__WHAT TO WORK ON__.
Find the word "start" in the listing, and copy out each line where it turns up.

__PROVIDED DATA__.

───

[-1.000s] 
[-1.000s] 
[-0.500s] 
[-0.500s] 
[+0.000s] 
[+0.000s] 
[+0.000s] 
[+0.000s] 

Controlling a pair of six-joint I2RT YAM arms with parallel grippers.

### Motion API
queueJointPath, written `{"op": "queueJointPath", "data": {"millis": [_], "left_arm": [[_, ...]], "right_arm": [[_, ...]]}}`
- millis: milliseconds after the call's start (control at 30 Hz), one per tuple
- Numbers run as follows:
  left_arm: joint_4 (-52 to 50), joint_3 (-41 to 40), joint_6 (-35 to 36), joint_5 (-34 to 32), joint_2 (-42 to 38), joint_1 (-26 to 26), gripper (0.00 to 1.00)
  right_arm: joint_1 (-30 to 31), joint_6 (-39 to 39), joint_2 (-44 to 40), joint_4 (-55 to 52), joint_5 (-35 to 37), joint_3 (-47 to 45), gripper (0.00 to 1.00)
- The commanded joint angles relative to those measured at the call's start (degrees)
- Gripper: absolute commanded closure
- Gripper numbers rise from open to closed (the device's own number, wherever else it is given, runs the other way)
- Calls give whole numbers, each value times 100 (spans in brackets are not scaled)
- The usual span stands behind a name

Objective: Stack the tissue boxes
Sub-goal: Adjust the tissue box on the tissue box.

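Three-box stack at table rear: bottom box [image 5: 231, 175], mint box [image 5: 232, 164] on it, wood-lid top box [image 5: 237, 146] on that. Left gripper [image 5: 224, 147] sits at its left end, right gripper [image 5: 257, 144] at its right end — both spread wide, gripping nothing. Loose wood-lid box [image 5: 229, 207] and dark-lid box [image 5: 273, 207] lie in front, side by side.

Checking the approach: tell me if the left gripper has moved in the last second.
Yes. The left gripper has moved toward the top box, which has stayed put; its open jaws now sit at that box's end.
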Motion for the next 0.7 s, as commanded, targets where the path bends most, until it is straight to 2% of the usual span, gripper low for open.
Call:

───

__ANSWER__.
- millis: milliseconds after the call's start (control at 30 Hz), one per tuple
- The commanded joint angles relative to those measured at the call's start (degrees)

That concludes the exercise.